Coding of Alpha fields in the SIM for UCS2

This article discusses about the alpha field coding used by SIM card to display UCS2 on Mobile Equipment's display (phone's display).

Alpha fields? UCS2? What are they? Okay let's start by learning the definitions...

Terms and Definitions

What is alpha fields?
Alpha fields are text strings, which are labeled as Alpha Identifier. You can find them on some EFs in 3GPP TS 11.11 specification and in all STK menu having Alpha Identifier TLV in TS 11.14.

What is UCS2?
UCS2 (Unicode Character Set, coded on 2 bytes) is character encoding which coded each character into 2 bytes. You can read more about the UCS on wikipedia.

What is 3GPP?
3GPP is an organization standard, focusing on GSM technical specifications. You can find more about this organization here. The Alpha Field coding for UCS2 is described in Technical Specification number 11.11 (TS 11.11) which can be downloaded here.

Alpha Fields Formats

There are 3 kinds of format used by SIM to display UCS2.

'80' format

The encoding for '80' format is as follow:

The first octet/byte is '80'
The following octets are the 16 bit UCS characters, Little Endian format.

Example:
We have 3 UCS2: Sকদ
The characters in bytes are: '0053' for "S", '0995' for "ক", and '09A6' for "দ".
The coding for Alpha field for this format is: '80 0053 0995 09A6'. As simple as that!

'81' format

The encoding for '81' format is as follow:

The first octet is '81'
The second octet is the number of UCS2 characters
The third octet is Base Pointer for bit15 to bit8 for the UCS2: 0xxxxxxxx0000000
The following octets are the coded characters with the following rule:

If the MSB (most significant bit) is zero, the remaining 7 bits contain GSM Default Alphabet
If the MSB is one, the remaining 7 bits are offset value added to Base Pointer which the result defines the UCS2 character

Example:
We have 3 UCS2: Sকদ
The characters in bytes are: '0053' for "S", '0995' for "ক", and '09A6' for "দ".
The coding for Alpha field for this format is: '81 03 13 53 95 A6'.

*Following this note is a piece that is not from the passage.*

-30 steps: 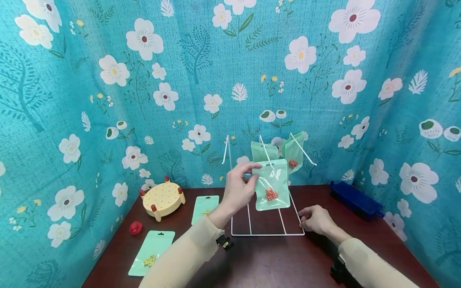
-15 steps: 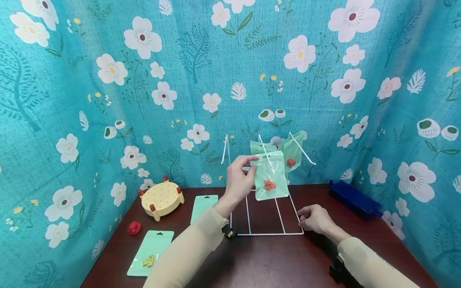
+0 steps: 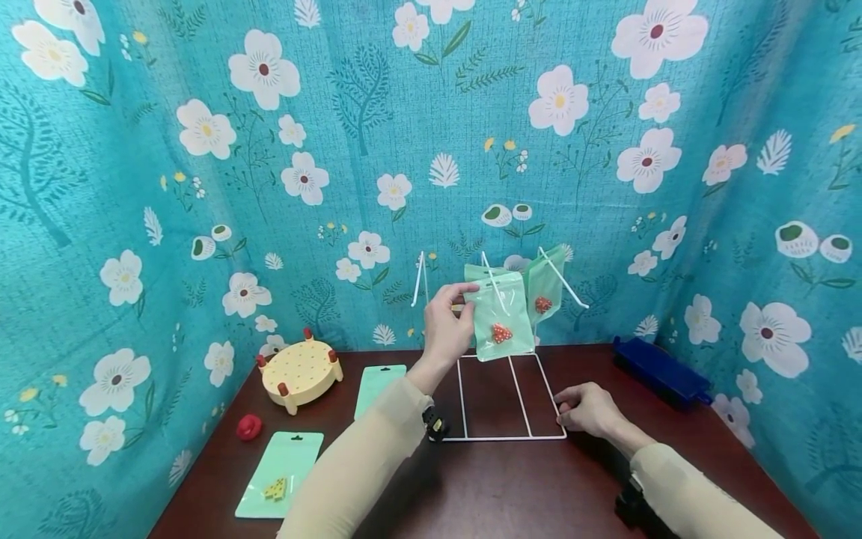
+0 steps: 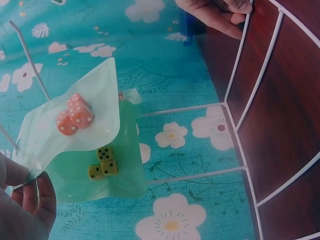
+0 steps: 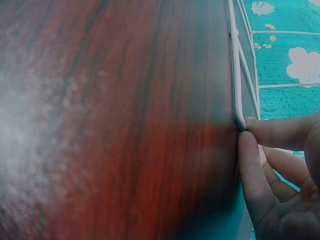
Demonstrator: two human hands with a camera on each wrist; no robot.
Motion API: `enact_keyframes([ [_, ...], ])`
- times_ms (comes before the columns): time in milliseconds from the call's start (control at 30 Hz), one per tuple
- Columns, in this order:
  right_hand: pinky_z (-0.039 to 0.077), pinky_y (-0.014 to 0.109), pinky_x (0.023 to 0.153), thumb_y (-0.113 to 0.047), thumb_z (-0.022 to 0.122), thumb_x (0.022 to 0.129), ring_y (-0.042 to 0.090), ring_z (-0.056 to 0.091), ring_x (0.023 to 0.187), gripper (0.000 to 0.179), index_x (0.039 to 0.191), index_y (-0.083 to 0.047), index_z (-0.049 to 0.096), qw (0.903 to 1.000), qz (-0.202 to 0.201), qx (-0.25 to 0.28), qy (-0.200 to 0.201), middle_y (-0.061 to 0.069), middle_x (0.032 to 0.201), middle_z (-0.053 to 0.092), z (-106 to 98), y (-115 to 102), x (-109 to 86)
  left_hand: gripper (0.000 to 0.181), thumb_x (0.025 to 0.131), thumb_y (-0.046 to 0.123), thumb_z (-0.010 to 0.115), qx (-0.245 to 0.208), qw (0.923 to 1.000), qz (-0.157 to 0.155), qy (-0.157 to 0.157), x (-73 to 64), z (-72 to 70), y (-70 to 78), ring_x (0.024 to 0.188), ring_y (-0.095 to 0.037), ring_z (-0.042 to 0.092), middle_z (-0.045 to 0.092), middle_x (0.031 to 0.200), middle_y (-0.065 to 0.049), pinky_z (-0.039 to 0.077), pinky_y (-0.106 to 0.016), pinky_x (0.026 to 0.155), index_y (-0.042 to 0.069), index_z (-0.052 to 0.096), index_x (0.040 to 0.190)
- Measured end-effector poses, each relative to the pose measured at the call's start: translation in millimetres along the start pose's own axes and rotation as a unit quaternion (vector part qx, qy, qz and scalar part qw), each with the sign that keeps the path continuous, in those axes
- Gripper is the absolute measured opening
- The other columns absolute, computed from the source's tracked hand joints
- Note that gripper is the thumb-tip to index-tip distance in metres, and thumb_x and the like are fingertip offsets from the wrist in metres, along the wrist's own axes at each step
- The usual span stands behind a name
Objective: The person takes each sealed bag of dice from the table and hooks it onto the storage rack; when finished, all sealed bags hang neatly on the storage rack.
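By its upper left edge my left hand [image 3: 447,326] pinches a pale green zip bag [image 3: 503,318] with red dice [image 4: 75,115] inside. The bag is at the middle hook [image 3: 494,283] of a white wire rack [image 3: 498,437]; whether the hook passes through its hole I cannot tell. Behind it, in the left wrist view, hangs a green bag with yellow dice [image 4: 103,165]. Another bag with red dice [image 3: 547,288] hangs on the right hook. My right hand [image 3: 589,410] pinches the front right corner of the rack's base between thumb and finger.
Two green bags lie on the table at left, the nearer bag [image 3: 283,475] showing yellow dice. A cream round stool-like piece [image 3: 301,374] with red-tipped legs and a small red object [image 3: 249,427] stand near them. A blue tray [image 3: 661,372] lies far right.
My left hand has raised the bag with red dice and moved it back along the middle hook toward the rack. The right hand keeps its place on the base.
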State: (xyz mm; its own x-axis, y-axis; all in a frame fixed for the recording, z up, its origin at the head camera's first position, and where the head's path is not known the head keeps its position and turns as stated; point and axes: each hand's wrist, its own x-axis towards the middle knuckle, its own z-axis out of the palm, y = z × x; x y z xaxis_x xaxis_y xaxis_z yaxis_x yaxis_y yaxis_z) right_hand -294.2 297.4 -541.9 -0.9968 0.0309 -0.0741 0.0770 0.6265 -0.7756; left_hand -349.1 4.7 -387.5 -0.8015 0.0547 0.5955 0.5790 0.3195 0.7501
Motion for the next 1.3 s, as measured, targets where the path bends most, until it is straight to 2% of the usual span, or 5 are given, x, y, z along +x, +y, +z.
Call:
enact_keyframes([
  [567,0.062,0.027,0.063,0.002,0.09,0.081,0.012,0.069,0.071,0.037,0.117,0.003,0.084,0.9996,-0.015,-0.023,0.005,0.006,0.084,0.075,2,1,-0.5,0.027,0.105,-0.004,0.068,0.019,0.9994,0.003,0.028,7.5,4.9,-4.7,0.107,-0.029,0.078,0.078,0.123,-0.012,0.068,-0.032,0.086,0.011,0.083,0.122],
  [833,0.062,0.026,0.063,0.002,0.089,0.08,0.011,0.069,0.071,0.038,0.118,0.004,0.083,0.9997,-0.019,-0.017,0.0,0.007,0.085,0.075,0,-1,-1.6,0.023,0.107,-0.003,0.067,0.025,0.9986,0.045,-0.014,-10.0,-2.8,-11.3,0.115,-0.031,0.077,0.068,0.132,-0.016,0.068,-0.034,0.095,0.003,0.079,0.125],
  [1067,0.063,0.027,0.065,0.002,0.089,0.08,0.011,0.07,0.072,0.041,0.12,0.005,0.082,0.9999,-0.011,-0.005,-0.004,0.006,0.086,0.076,-1,-1,-1.3,0.02,0.106,0.002,0.07,0.063,0.9901,0.087,-0.09,-39.8,-36.7,-16.7,0.111,-0.028,0.078,0.073,0.125,-0.013,0.068,-0.031,0.092,0.003,0.08,0.123],
  [1233,0.064,0.027,0.065,0.002,0.089,0.08,0.011,0.071,0.072,0.042,0.121,0.006,0.081,0.9999,-0.012,-0.005,-0.004,0.005,0.086,0.076,-2,0,-0.5,0.015,0.103,0.004,0.075,0.092,0.9823,0.091,-0.136,-59.2,-80.4,-28.3,0.092,-0.022,0.077,0.08,0.11,-0.011,0.067,-0.034,0.081,0.007,0.082,0.116],
  [1300,0.064,0.028,0.065,0.001,0.089,0.08,0.011,0.071,0.073,0.042,0.121,0.006,0.082,0.9999,-0.013,-0.007,-0.003,0.005,0.086,0.076,-1,1,-0.1,0.014,0.103,0.006,0.076,0.105,0.9796,0.069,-0.157,-67.0,-103.0,-35.9,0.091,-0.02,0.077,0.082,0.109,-0.009,0.066,-0.034,0.08,0.009,0.083,0.115],
])
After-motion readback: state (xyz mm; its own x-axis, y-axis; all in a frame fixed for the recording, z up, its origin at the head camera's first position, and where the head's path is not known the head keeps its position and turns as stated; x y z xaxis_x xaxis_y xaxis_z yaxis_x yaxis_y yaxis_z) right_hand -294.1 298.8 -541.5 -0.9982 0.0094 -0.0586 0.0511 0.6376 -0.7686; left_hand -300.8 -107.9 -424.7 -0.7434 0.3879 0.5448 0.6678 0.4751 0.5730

How can we get that value?

First, the first octet is '81'.

The second octet shall be '03' since we have 3 UCS2.

The third octet is the Base Pointer. If we look at all UCS2 characters which high byte (two first digits) is not '00', then we get '0995' and '09A6'. In binaries we get:

        16                 1 (bit position)
'0995' = 0000 1001 1001 0101
'09A6' = 0000 1001 1010 0110
          **********
        Base pointer '0980' coded as '13'

So, the Base pointer value is 00010011b or '13'.

The fourth octet is the first character "S". Since it is default alphabet, we simply set bit 7 with zero, and get 7-bits of "S":
"S" = '0053' = 0000 0000 0101 0011
********
(0 + 1010011)b = 01010011b = '53'

TIPS: when you get '00XX', then the octet is always the low byte XX.

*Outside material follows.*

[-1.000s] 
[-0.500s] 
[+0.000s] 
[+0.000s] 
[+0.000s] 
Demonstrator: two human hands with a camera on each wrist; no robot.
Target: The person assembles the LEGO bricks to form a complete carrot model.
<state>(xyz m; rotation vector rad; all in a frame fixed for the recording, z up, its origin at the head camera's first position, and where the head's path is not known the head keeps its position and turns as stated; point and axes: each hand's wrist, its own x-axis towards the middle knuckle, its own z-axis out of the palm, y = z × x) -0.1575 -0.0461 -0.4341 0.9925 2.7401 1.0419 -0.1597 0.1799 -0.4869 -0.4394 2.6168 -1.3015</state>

The fifth octet is for character "ক" ('0995').
To encode this character, we calculate the additional offset from the Base Pointer.
Additional value = '0995' - '0980' = '15' = 0010101b (only 7 bit)
The coded character has MSB set to 1. Hence the value is (1 | 0010101)b = '95'

The sixth octet is the character for "দ" ('09A6').
By doing the same way as fifth octet, we get 'A6'.

'82' format

The encoding for '82' format is as follow:

The first octet is '82'
The second octet is the number of UCS2 characters
The third octet and fourth octet is full 16-bit Base Pointer for the UCS2
The following octets are the coded characters with the following rule:

If the MSB (most significant bit) is zero, the remaining 7 bits contain GSM Default Alphabet
If the MSB is one, the remaining 7 bits are offset value added to Base Pointer which the result defines the UCS2 character

Example:
We have 3 UCS2: Sকদ
The characters in bytes are: '0053' for "S", '0995' for "ক", and '09A6' for "দ".
The coding for Alpha field for this format is: '82 03 09 95 53 80 91'.

How can we get that value?

The first octet and second octet is quite clear.

For the third and fourth octet, the Base Pointer, we can get it from the lowest value from all UCS characters. Of course, it is better if we have the UCS2 characters look-up table which indicates the Base Pointer for each specific set. In this example, I set the Base Pointer as '0995'.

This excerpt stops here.